◆ What is required: For the records below, output each line exactly as it appears, from the first through the line with "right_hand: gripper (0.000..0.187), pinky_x".

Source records
______

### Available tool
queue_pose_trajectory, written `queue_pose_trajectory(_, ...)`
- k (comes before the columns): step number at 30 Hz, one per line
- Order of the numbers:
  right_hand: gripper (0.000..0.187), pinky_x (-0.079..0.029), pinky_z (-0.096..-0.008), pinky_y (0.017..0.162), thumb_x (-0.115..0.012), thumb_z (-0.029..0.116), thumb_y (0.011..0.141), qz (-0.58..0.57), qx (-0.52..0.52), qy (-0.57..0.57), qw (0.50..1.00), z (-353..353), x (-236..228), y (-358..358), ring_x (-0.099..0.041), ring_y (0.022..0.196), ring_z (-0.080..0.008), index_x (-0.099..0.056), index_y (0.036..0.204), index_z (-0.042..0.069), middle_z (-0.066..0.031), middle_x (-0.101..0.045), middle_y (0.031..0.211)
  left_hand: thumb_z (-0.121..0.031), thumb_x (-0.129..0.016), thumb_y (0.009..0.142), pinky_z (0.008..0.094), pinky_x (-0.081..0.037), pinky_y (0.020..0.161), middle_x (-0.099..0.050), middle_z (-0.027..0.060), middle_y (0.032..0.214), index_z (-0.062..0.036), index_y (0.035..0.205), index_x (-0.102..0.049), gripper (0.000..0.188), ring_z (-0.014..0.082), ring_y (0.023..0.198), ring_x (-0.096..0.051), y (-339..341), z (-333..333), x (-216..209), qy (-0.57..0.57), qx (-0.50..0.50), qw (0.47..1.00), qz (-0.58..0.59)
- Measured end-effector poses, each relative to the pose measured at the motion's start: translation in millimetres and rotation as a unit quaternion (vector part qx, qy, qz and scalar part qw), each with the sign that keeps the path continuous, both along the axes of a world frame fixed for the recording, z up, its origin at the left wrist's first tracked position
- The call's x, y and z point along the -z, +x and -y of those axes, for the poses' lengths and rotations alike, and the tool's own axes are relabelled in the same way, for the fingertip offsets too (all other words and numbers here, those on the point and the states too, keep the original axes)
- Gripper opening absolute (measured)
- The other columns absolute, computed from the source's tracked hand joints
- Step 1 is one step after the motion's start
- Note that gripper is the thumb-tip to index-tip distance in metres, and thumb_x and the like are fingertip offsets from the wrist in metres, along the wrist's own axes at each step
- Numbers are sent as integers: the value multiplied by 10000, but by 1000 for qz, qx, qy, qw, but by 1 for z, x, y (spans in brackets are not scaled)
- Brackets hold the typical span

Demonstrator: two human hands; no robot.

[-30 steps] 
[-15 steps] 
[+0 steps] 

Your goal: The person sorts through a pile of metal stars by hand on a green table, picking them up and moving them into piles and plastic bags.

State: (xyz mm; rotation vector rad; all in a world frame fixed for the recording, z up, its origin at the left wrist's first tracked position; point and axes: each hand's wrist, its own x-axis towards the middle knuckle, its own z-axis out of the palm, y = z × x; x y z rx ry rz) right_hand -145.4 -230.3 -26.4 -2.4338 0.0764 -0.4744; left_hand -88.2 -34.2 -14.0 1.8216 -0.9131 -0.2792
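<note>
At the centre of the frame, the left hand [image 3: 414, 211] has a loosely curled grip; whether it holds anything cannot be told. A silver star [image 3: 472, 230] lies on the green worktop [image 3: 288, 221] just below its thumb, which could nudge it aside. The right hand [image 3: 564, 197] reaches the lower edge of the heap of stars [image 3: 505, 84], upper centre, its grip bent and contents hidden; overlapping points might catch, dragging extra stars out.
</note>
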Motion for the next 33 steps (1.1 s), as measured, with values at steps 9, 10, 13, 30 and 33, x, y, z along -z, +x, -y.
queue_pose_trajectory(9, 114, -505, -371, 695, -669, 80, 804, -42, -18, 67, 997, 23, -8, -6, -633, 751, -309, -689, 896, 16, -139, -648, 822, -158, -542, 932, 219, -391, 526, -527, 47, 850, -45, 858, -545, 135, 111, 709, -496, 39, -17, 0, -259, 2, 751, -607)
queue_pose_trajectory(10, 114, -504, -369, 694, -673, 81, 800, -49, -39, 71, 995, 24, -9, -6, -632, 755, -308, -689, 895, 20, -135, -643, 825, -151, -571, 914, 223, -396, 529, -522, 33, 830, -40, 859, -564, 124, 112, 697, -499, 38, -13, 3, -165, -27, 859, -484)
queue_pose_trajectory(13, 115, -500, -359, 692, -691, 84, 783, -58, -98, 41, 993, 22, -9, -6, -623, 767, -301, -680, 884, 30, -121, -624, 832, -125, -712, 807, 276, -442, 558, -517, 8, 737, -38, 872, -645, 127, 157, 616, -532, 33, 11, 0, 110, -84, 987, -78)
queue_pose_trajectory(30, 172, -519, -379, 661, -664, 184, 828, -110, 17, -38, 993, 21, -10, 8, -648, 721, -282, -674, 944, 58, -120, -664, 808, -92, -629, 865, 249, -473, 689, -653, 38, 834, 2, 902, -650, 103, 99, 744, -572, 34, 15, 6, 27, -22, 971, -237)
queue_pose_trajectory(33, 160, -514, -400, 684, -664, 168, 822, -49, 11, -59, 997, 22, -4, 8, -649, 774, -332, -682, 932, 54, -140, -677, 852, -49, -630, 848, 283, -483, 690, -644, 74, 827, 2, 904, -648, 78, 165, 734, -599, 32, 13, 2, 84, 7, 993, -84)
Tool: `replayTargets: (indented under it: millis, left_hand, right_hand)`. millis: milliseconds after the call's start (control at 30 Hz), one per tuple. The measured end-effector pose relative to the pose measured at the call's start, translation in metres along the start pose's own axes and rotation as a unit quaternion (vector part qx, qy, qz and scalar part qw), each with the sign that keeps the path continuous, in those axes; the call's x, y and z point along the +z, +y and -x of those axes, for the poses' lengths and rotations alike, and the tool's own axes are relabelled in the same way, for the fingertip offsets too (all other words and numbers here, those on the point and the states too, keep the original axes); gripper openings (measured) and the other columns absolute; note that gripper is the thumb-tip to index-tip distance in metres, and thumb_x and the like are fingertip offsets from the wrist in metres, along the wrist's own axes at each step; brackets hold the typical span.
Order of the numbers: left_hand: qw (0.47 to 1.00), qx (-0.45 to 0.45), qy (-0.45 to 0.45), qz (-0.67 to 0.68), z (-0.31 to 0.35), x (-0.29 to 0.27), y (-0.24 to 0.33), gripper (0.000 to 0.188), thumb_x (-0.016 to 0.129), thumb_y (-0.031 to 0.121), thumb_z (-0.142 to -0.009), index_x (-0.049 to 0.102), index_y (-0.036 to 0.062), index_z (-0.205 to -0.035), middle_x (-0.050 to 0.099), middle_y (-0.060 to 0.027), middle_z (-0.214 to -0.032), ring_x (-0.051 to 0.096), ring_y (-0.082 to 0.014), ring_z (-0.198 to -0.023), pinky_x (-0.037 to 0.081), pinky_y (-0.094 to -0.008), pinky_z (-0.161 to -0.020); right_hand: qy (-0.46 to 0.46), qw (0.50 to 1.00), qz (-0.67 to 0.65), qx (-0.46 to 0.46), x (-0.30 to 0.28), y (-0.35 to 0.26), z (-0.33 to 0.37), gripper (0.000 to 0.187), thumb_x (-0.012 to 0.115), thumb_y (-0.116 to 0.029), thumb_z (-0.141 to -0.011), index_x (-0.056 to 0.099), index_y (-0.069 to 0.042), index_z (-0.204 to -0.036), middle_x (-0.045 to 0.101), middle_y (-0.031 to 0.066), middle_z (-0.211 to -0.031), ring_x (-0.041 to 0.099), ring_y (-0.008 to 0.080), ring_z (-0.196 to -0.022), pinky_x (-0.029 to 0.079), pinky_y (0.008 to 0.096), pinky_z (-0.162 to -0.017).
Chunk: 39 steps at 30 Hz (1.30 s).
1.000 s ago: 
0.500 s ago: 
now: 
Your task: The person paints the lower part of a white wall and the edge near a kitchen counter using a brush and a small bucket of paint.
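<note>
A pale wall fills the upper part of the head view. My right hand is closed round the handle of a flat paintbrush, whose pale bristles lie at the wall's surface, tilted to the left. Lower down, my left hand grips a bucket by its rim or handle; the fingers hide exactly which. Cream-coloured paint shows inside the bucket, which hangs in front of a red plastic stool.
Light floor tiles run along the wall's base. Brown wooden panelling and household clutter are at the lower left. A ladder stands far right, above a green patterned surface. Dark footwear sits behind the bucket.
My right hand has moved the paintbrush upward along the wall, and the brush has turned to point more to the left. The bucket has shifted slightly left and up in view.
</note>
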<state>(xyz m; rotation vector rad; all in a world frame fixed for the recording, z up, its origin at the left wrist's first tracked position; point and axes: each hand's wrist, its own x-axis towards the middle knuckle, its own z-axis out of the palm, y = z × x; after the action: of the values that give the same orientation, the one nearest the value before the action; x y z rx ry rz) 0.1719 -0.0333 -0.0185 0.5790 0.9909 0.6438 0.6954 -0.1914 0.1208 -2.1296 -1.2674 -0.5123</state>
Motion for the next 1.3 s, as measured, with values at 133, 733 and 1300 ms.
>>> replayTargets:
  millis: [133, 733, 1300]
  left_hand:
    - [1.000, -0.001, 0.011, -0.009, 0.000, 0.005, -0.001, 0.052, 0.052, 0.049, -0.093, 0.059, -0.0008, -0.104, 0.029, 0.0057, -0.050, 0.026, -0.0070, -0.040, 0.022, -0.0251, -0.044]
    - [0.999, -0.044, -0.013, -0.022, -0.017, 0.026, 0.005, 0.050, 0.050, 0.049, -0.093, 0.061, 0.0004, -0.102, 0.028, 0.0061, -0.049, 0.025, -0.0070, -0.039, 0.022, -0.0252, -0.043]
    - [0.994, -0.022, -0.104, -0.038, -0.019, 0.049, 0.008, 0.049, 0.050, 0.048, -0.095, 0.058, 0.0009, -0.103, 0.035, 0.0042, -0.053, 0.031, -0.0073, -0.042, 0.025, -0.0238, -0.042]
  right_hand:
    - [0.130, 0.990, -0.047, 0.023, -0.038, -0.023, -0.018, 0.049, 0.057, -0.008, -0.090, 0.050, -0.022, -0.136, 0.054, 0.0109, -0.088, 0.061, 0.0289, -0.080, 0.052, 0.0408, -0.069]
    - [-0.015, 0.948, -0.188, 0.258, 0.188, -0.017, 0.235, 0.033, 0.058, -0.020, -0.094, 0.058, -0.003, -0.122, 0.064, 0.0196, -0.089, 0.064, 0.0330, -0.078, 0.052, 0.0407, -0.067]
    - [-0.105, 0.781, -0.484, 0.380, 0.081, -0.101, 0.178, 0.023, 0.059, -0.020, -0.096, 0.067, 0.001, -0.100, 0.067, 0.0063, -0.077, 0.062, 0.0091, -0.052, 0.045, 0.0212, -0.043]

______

◆ Response to this exercise:
### Available tool
queue_pose_trajectory, written `queue_pose_trajectory(_, ...)`
- k (comes before the columns): step number at 30 Hz, one per line
- Order of the numbers:
  right_hand: gripper (0.000..0.187), pinky_x (-0.079..0.029), pinky_z (-0.096..-0.008), pinky_y (0.017..0.162), thumb_x (-0.115..0.012), thumb_z (-0.029..0.116), thumb_y (0.011..0.141), qz (-0.58..0.57), qx (-0.52..0.52), qy (-0.57..0.57), qw (0.50..1.00), z (-353..353), x (-236..228), y (-358..358), ring_x (-0.099..0.041), ring_y (0.022..0.196), ring_z (-0.080..0.008), index_x (-0.099..0.056), index_y (0.036..0.204), index_z (-0.042..0.069), middle_z (-0.066..0.031), middle_x (-0.101..0.045), middle_y (0.031..0.211)

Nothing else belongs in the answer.